As such, the Bankers Association proposes that commercial banks be granted tax relief on the write back of bad debt provisions; that is the excess of recovery over the current provisions for bad debts. It is estimated that the excess recovery over provisions will be $3 billion once the government agrees to the $9 billion bail-out. This is because the banks after receiving $9 billion from the government will have recovered $3 billion of the provisions for bad debts of $6 billion.

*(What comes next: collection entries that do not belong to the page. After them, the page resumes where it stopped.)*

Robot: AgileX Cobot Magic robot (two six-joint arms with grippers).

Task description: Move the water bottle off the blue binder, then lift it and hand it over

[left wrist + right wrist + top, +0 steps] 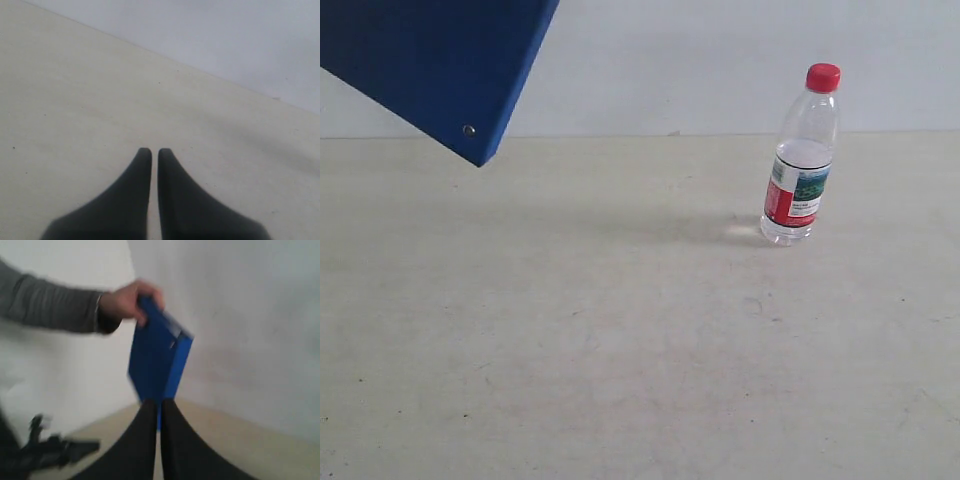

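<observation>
Exterior crops the blue binder (440,60) at the top and left edges, one corner showing. Right wrist view is blurred: hand (131,302) soft, binder end hidden behind right gripper (160,401), dark object (55,450) unidentifiable. Water bottle (800,160) label print is unreadable.

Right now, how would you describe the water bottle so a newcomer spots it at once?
On the pale tabletop, look right, near the white wall. A small clear plastic bottle stands upright there. Its red screw cap and red, white and green label band set it apart from the flat deep blue binder up in the air at upper left.
</observation>
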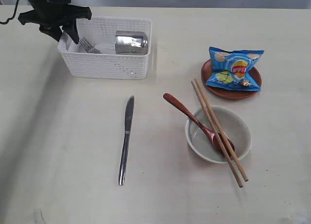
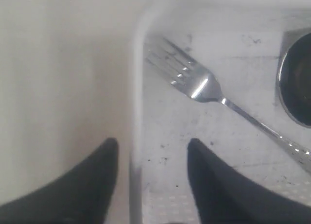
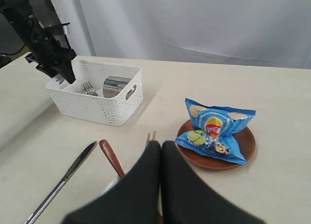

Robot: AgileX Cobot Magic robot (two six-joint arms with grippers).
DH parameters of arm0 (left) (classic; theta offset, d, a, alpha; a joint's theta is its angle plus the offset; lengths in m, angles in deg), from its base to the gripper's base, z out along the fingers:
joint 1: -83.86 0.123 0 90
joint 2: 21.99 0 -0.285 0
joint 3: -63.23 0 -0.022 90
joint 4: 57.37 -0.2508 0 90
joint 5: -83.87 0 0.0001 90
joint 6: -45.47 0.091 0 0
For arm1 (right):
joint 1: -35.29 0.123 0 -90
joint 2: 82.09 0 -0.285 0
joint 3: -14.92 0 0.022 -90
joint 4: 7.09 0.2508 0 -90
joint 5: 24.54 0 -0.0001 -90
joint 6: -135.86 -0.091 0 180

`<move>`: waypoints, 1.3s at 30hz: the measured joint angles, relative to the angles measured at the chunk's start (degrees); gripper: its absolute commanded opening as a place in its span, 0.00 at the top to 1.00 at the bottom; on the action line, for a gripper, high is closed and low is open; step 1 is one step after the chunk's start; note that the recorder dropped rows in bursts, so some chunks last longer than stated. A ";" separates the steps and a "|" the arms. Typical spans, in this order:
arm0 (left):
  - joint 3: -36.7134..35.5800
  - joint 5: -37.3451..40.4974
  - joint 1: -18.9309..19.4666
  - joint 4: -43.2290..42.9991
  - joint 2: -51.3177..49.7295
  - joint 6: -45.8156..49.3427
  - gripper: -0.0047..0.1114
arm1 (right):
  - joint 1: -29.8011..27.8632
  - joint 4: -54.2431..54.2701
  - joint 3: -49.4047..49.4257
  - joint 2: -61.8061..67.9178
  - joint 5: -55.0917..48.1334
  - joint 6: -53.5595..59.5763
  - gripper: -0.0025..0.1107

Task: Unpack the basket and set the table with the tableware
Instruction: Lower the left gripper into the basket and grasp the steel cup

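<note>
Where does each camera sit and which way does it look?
Exterior view: high over the table, looking down at the basket, knife and bowl; the left end effector shows at the basket's end.
Left wrist view: on the left wrist, looking down into the basket at the fork; its open fingers straddle the rim.
Right wrist view: on the right wrist, low, looking across the table toward the basket; the shut right end effector shows.
Shared: all three show the fork and the steel cup.
</note>
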 measured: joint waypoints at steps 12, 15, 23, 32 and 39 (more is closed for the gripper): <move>9.59 2.32 0.00 0.69 1.76 -0.46 0.63 | 0.00 0.00 0.00 0.00 0.00 0.00 0.98; 11.82 2.32 0.00 5.82 3.89 1.46 0.72 | 0.00 0.00 0.00 0.00 0.00 0.00 0.98; 8.47 5.91 -0.11 32.28 0.98 14.70 0.58 | 0.00 0.00 0.00 0.00 0.00 0.00 0.98; 2.87 4.67 -0.97 33.08 -2.69 18.43 0.57 | 0.00 0.00 0.00 0.00 0.00 0.00 0.98; -2.15 -7.10 -4.40 29.22 -2.69 19.32 0.57 | 0.00 0.00 0.00 0.09 0.00 0.00 0.98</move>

The Bankers Association in its input on the plan says that detailed settlement is to be agreed individually by each bank. If accepted by all parties, the banks' contribution to the bail-out of the rice sector will be $8 billion as they would be forgoing $5 billion in interest and writing off $3 billion in principal. In return they will receive $9 billion from the government. The government's contribution of $9 billion will be raised by the issue of bonds to finance this debt at an effective rate of 5.5% as it would be recovering 4.5% of its interest payments in the form of corporation taxes. The bonds will be purchased in the usual way by the financial sector, including the banks. Interest, the rice committee suggests, can be accommodated via the sterilization fund and partially recovered from the scheduled payment of the farmers debt taken over by the government.
In return, the government will get the full $12 billion of debt on its books and is expected to levy interest charges of 5.5% on this debt to the rice sector over a 10-year period compared to the 19% interest charged by commercial banks at one stage to the industry. The return on the extra $3 billion on the government's books is expected to cover the cost of the government managing the debt.
The rice committee also recommends that the government further consider a moratorium on principal payments until the second crop next year when the price of rice is expected to return to US$300 per tonne and farmers would be able to earn $1,200 per bag of paddy. It further recommends that the government provide short-term working capital for farmers so they could continue in operation until they can get $1,200 per bag of paddy from millers. This is the latest proposal by the rice industry and the banking sector to reduce the indebtedness of the industry as the rice committee noted that the financial sector in Guyana will not be able to absorb the effect of a total debt write-off to the sector. "Despite the assurances that the sector is sound and has made adequate provisions for loan losses, the extent of the debt and the limited provisions made (approximately 50%), tends to indicate otherwise," the committee said in the White Paper.
This proposal is expected to be discussed with Jagdeo and the rice committee tomorrow when he returns from overseas. Additionally, it is expected that a committee will be established to examine the outstanding loans on a case-by-case basis to determine the true principal balance after reconciliation with individual bank and loan records. Also it is expected that legal proceedings against defaulting producers would be suspended if the government approves the bail-out.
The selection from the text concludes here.